What to do
A single number is wanted: how many lines of the records below contain the word "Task".

++++ Records shown

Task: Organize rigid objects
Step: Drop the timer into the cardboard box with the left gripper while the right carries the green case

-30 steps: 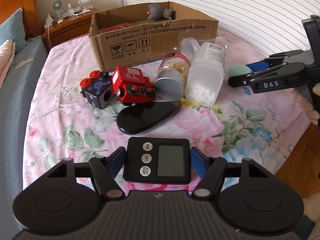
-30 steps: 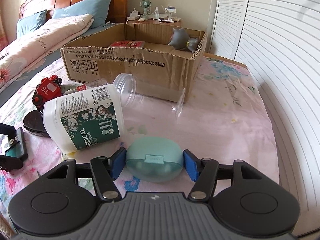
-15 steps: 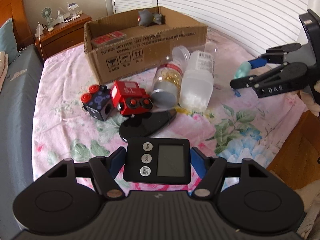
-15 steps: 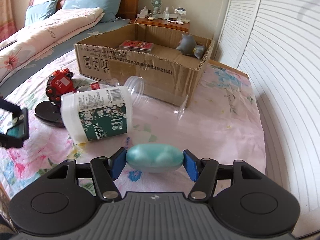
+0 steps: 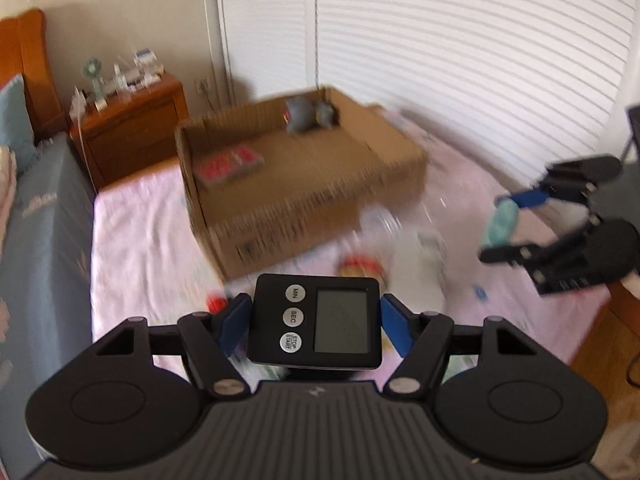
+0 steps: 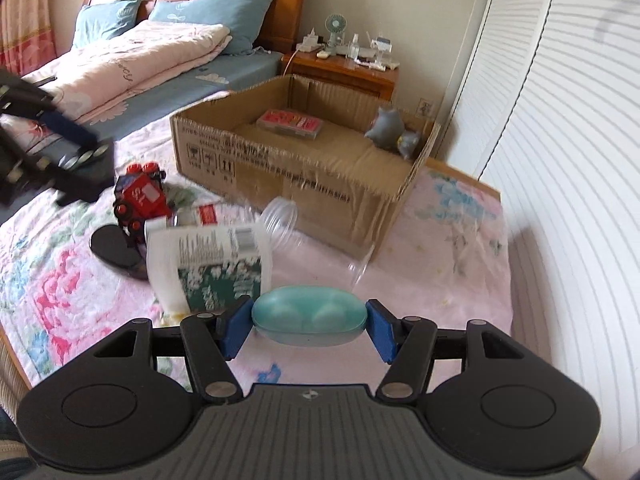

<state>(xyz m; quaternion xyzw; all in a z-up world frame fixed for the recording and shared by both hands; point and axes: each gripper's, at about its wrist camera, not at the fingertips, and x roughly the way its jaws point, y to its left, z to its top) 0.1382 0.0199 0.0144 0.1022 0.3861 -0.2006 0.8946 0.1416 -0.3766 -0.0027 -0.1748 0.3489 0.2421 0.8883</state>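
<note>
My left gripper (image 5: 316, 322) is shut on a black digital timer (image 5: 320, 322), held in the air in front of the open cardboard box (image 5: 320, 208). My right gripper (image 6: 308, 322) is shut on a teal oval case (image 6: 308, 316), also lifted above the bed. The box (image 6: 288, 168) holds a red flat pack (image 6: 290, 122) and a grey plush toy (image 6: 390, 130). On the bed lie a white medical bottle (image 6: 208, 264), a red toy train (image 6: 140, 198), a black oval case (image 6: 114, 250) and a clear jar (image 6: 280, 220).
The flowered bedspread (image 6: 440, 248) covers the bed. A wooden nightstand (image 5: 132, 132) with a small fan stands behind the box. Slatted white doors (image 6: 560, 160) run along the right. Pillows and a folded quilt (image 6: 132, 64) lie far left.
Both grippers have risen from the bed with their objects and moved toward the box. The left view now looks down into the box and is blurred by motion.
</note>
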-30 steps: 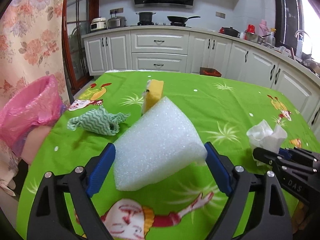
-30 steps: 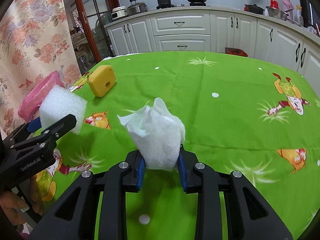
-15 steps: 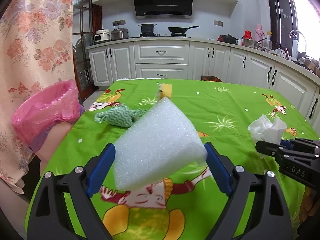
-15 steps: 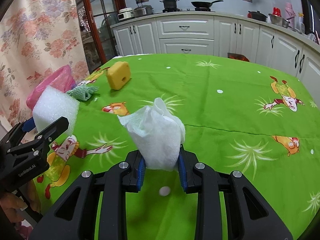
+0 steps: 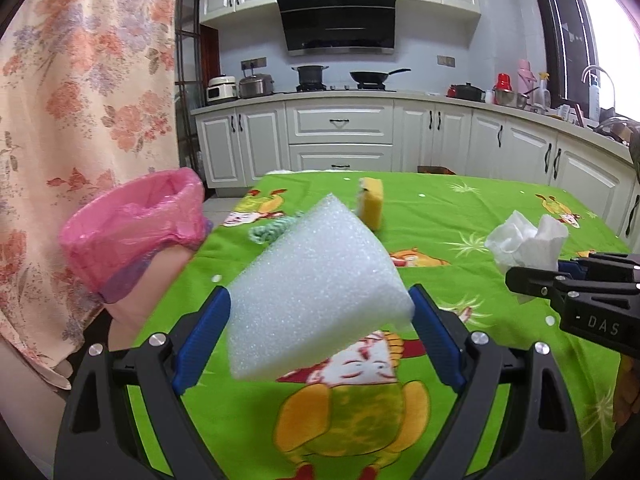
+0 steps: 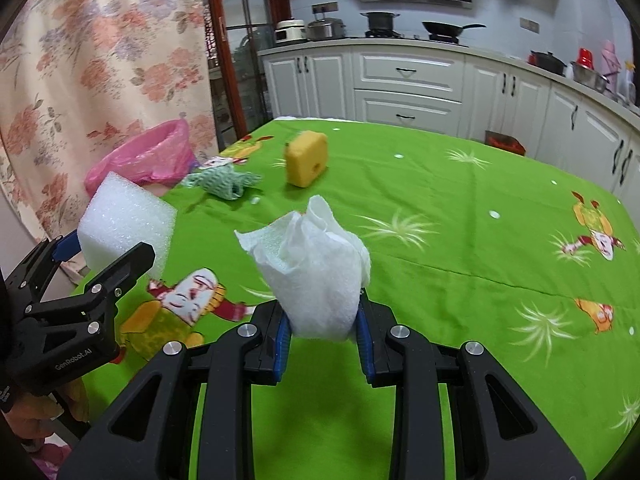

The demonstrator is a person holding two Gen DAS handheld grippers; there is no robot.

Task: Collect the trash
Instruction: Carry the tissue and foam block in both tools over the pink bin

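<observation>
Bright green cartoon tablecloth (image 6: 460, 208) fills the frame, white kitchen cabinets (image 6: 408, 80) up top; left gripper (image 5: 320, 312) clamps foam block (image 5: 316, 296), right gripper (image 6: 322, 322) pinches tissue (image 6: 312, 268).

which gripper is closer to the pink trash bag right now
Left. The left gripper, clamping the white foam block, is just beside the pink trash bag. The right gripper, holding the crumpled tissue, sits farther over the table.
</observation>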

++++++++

Finished exercise
2